Мать Ксении всю жизнь проработала музыкальным педагогом. Умная женщина не заставляла дочь любить музыку из-под палки, как это часто случается в «приличных» семьях, однако ее профессия все же не могла не отразиться на жизни ребенка. Знания усваивались, впитывались сами собой, между делом.

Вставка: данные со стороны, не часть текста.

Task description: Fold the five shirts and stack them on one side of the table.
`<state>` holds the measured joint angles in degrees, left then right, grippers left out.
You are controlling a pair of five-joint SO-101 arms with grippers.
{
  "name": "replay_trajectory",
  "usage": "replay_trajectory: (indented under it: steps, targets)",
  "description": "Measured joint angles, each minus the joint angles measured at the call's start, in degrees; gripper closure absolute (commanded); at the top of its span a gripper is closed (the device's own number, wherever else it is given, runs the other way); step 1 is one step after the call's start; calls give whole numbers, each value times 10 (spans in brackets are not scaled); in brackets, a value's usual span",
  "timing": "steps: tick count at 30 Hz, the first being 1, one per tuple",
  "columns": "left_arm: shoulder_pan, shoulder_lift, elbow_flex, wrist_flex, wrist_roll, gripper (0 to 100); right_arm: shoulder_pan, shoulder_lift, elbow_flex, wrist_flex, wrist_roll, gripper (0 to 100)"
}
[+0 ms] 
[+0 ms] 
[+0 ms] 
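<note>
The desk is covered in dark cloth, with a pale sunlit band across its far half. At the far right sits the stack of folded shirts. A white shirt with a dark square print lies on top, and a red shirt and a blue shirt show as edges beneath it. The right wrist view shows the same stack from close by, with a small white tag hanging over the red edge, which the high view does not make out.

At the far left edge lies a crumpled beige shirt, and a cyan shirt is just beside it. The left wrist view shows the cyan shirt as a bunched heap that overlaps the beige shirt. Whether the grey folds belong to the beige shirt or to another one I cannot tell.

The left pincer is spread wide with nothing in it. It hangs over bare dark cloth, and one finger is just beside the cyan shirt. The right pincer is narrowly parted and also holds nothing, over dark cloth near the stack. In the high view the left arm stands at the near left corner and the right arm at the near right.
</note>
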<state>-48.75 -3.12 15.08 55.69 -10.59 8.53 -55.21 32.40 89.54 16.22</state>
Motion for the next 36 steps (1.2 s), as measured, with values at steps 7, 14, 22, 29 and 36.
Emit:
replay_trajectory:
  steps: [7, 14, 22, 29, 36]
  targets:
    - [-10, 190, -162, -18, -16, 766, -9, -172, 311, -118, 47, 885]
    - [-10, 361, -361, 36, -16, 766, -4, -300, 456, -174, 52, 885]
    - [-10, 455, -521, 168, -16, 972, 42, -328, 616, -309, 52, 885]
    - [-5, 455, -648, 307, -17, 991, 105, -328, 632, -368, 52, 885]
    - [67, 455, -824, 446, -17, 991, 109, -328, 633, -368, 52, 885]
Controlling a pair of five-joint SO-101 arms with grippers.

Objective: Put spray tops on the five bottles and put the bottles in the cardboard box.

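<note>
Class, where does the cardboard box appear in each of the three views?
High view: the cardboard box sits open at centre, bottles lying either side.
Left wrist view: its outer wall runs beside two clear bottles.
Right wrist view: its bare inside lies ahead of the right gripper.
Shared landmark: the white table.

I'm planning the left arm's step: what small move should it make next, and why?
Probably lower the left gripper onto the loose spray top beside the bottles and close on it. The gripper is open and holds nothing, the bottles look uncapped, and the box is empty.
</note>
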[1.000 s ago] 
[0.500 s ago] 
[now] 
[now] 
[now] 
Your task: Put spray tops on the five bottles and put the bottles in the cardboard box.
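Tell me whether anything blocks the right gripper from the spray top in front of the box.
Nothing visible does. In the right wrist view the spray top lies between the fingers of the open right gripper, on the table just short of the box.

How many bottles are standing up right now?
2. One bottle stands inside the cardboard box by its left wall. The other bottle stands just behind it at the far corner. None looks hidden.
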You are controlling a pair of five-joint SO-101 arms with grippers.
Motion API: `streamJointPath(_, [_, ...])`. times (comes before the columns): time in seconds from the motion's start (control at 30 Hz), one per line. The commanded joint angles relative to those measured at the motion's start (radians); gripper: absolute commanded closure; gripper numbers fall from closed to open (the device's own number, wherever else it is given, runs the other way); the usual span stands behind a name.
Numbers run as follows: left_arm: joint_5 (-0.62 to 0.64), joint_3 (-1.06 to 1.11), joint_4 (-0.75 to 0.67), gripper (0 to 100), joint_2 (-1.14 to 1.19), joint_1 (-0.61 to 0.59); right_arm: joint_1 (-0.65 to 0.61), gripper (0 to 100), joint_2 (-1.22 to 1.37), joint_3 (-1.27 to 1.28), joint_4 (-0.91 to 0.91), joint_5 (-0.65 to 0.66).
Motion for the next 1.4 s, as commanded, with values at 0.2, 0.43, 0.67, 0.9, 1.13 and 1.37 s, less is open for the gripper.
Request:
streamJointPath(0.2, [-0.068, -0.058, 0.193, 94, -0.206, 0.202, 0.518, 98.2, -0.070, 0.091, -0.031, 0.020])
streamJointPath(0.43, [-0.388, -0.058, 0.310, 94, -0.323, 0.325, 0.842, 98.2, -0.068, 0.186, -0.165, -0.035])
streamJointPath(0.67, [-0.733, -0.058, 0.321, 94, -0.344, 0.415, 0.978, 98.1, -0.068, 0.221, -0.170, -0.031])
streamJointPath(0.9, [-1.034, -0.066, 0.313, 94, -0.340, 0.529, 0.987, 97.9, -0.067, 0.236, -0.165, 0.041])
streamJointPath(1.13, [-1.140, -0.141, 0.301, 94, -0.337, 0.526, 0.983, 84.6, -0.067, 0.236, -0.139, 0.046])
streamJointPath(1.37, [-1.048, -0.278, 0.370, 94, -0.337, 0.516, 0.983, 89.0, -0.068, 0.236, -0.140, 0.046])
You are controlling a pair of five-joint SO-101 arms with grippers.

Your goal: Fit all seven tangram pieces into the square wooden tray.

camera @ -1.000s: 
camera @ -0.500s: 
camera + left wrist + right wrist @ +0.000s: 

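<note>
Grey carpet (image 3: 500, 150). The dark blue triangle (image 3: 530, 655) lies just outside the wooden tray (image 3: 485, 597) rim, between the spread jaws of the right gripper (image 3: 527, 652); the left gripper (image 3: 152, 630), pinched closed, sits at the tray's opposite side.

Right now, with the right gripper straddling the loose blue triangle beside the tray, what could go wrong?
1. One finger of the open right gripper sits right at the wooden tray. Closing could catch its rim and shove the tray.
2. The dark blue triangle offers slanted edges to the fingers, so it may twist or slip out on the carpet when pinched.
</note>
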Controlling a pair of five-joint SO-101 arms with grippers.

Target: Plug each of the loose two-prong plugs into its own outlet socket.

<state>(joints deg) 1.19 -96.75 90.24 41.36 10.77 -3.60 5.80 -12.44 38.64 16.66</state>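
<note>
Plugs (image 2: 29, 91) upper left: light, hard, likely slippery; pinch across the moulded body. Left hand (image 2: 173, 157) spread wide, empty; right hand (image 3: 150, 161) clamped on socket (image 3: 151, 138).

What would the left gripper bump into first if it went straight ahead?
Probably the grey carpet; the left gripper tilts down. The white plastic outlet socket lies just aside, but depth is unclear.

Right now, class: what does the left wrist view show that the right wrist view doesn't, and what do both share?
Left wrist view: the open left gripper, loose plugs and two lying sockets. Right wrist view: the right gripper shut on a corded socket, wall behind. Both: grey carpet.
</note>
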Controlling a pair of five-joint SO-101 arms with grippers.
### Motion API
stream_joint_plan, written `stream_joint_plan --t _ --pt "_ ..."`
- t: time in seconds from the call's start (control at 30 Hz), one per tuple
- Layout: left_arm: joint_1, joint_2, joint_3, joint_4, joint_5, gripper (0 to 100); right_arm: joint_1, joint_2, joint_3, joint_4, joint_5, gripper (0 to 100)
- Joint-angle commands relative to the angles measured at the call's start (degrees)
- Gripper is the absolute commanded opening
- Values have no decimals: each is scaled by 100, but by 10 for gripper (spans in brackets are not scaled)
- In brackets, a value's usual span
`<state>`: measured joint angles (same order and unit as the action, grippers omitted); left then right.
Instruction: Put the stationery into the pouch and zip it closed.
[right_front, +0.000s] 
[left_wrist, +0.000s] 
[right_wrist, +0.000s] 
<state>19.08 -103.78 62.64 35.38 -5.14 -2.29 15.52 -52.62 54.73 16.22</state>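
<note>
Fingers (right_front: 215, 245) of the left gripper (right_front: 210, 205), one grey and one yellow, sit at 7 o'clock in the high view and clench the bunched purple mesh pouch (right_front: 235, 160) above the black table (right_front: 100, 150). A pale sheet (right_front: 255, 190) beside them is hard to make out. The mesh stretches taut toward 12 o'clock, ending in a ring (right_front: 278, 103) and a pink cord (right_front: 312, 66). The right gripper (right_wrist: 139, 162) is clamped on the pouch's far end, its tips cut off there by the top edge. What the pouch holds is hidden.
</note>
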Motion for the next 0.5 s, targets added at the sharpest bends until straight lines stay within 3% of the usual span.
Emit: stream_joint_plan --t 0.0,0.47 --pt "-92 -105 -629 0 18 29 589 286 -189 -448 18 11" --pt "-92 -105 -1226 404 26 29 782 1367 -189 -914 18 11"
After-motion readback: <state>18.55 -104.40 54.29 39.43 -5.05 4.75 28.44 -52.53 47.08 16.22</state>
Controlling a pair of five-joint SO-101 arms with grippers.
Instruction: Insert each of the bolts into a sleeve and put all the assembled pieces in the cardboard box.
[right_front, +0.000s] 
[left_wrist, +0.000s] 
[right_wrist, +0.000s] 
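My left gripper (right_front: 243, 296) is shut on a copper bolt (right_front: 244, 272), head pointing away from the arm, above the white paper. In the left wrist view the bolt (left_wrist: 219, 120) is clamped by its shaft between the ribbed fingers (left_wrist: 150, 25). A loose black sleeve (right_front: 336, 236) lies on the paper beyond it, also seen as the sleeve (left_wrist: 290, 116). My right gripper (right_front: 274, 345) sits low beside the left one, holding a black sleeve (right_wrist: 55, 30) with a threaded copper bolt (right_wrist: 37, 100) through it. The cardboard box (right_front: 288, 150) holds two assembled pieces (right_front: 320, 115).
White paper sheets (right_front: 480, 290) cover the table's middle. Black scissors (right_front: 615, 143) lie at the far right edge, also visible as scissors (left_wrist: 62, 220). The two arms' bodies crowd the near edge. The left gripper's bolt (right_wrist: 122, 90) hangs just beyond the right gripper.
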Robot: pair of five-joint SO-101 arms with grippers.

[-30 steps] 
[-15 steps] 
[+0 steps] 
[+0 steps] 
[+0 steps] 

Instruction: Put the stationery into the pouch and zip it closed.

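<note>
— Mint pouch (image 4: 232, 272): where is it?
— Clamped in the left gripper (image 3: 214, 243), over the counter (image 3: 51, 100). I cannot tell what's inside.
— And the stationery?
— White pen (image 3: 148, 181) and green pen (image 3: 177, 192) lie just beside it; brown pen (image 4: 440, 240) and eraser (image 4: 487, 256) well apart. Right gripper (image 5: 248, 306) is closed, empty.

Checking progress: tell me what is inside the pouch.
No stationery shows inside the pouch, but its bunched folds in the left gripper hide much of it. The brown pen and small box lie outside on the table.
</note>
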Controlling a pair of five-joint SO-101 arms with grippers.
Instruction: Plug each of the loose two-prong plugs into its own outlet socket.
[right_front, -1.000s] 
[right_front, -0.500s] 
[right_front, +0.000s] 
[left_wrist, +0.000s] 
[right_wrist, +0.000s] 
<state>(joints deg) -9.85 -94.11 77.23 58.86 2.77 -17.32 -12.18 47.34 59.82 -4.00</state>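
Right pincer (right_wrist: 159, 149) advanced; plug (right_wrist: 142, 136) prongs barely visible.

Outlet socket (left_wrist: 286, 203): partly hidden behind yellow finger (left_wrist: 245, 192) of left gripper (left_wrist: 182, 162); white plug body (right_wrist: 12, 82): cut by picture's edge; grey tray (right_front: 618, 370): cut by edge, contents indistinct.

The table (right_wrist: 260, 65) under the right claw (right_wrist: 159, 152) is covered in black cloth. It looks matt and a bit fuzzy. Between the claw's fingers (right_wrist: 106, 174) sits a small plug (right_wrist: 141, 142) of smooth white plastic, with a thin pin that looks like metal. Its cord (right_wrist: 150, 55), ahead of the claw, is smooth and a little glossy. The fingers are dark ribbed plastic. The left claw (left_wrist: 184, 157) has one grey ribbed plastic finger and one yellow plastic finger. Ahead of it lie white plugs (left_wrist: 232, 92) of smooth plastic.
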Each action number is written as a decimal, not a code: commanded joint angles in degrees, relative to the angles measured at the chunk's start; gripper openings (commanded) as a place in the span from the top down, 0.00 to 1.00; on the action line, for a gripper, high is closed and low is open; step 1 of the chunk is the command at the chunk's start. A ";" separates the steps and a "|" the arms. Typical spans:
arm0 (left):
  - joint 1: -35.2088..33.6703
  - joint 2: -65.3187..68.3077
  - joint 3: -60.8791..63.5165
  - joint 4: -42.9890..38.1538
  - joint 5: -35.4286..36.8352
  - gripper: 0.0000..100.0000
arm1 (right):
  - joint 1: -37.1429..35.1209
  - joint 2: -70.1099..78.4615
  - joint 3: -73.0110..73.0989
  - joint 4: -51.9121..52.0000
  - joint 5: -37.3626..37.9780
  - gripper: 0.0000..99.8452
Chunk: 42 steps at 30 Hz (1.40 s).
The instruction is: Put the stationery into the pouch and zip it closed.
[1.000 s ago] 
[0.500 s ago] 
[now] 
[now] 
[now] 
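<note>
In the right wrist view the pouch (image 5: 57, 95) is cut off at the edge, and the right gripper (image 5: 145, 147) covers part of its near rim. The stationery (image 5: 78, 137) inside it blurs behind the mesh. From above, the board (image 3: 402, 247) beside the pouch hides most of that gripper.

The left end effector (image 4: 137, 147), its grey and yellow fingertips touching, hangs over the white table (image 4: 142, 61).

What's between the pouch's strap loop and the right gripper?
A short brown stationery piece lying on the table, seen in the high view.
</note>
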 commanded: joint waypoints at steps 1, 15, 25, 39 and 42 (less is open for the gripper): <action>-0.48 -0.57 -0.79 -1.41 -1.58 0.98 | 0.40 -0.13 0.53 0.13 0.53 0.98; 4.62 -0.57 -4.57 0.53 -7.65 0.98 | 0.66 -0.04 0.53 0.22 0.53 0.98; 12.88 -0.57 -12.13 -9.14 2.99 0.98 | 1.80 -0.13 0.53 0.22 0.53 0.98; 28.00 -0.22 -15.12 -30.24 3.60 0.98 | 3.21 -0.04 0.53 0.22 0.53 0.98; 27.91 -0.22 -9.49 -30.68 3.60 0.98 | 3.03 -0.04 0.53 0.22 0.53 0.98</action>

Поэтому сейчас Ксения без труда классифицировала голос – тенор. Но не легкий, звонкий лирический, а драматический: на грани с баритоном, насыщенный металлом и… вибрацией. Его голос был подобен паровому котлу корабля на полном ходу: так титанические силы, двигающие вперед стальную махину, внешне проявляются лишь легкой дрожью в машинном отделении.

Ксения бы ничуть не возражала, если бы он прямо здесь и сейчас прочитал целую лекцию, так и быть, пусть смотрят как на манекен, только бы слушать и слушать.

С таким сильным голосом нет нужды напрягать связки, окружающие и без того услышат все, что он посчитает нужным довести до их сведения. Особенно такие сосредоточенные, как его подопечные.

А до нее самой, похоже, никакой информации никто доводить не собирается. И совершенно ясно, что задавать вопросы сейчас совсем не время. Ну и черт с ними, с этим можно и повременить. В конце концов, от ее информированности ничего не зависит.

Ксения отвела глаза, отгораживаясь от равнодушных врачевателей, и потому не заметила, что, прежде чем покинуть палату, доктор на секунду обернулся, отмечая, что блуждающий бессмысленный взгляд пациентки стал внимательным и сосредоточенным. Хотя она и не выказывала интереса к присутствующим, сознание несомненно прояснилось. Он знал, что так и должно быть, но проконтролировать лично никогда не помешает.

А крепкая девчонка, кстати. Ведь только очнулась, наверняка ей плохо и ни черта не понятно. Самое время панически цепляться за ближайший белый халат и требовать объяснений и участия. Ан, нет, глазки в потолок и помалкивает. Чувствует ситуацию и проявляет выдержку. Молодец. С этой, кажется, проблем не будет, мысленно отметил доктор, переходя в следующую палату.

Вскоре какая-то личность в цветастом халате прошмыгнула в дверь и молча подхватила злосчастную тарелку. Ага, похоже, возмездие тут не дремлет, виновные в беспорядке уже получили по загривку.

Через какое-то время пришла медсестра с неизменной капельницей.

– Здравствуйте. А уколов сегодня не будет?

– Здравствуйте, – лица почти не было видно под медицинской маской, но в интонациях чувствовалась улыбка. – Нет, уколов больше не будет. А для обезболивания Вам таблетки назначены. Потерпите немного? А позже к Вам доктор зайдет.

– Потерплю.

Обещанный доктор оказался молодым человеком в очках и с добрым лицом.

– Ну, как Вы тут? – весело осведомился он, раскрывая в руках картонную папку, наверное, историю болезни.

– Меня больше интересует не «как», а «где». Это психиатрическая больница? – прямо спросила Ксения.